There is a simple matrix will help us have a better understanding. 
$$
\begin{matrix}1 & 2  & 3  \\ 4 & 5 & 6\end{matrix}
$$
For this matrix, it has two tows and three columns which means this matrix's dimensions(some people use shape for it) is $(2\times3)$ or $(2, 3)$. 

For each value element in a matrix, it will have a unique location to find it. Take an example the location for `2`.  `2` is in the first row and second column, so its location is $(1, 2)$. For `6`, the location is $(2, 3)$.  We describe row first.

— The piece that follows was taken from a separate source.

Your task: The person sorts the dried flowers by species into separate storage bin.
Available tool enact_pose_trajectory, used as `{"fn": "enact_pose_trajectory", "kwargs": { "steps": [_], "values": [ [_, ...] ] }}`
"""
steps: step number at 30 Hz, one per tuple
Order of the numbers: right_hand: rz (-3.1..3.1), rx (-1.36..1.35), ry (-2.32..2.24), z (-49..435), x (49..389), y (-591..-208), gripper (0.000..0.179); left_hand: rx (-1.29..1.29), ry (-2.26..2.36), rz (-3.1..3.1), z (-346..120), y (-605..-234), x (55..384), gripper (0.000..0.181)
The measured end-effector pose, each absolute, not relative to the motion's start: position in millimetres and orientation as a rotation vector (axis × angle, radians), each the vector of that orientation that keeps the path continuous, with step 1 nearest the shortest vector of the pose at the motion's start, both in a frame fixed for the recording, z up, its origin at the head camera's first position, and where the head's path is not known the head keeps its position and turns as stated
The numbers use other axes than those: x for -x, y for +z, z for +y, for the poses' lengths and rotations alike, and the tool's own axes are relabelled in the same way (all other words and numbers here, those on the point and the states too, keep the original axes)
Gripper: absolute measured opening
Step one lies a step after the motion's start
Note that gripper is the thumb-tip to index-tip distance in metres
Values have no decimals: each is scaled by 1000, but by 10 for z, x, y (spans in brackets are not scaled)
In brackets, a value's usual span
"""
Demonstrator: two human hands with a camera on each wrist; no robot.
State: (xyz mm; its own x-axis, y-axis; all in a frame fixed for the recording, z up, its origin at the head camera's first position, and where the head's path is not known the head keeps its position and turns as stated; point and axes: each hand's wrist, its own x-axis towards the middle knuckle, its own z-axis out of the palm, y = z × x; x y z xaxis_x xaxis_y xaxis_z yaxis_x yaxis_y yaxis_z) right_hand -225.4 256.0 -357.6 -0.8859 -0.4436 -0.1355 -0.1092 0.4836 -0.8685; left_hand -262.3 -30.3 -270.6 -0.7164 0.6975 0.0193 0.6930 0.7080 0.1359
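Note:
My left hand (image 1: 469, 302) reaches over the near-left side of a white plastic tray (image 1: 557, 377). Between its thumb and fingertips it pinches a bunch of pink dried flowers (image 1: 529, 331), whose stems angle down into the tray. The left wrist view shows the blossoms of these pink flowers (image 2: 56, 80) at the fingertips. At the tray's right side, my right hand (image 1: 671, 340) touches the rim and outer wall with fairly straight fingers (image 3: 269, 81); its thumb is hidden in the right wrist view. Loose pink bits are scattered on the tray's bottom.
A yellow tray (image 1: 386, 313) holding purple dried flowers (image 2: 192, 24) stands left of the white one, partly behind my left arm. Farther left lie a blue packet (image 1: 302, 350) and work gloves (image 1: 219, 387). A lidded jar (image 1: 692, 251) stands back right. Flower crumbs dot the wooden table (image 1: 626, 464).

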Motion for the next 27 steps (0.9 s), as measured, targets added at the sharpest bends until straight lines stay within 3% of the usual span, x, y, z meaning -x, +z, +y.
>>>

Now we could start to build a matrix in R, here are two examples. 

In [1]:
# Build matrix directly
mymatrix_1 <- matrix(data = 1:20, nrow = 4, ncol = 5, byrow = FALSE, dimnames = NULL)

cell <- c(1:20)
rnames <- c('r1', 'r2', 'r3', 'r4', 'r5')
cnames <- c('c1', 'c2', 'c3', 'c4')

mymatrix_2 <- matrix(data = cell, nrow = 5, byrow = TRUE, dimnames = list(rnames, cnames))

***Tips***: use help(matrix) to get more details about `matrix` function.

I built two matrices, for `mymatrix_1`, I set numbers for `nrow` and `ncol`.  For `mymatrix_2`, I just set `nrow`,  R will calculate the rest one if we define one of `nrow` or `ncol`.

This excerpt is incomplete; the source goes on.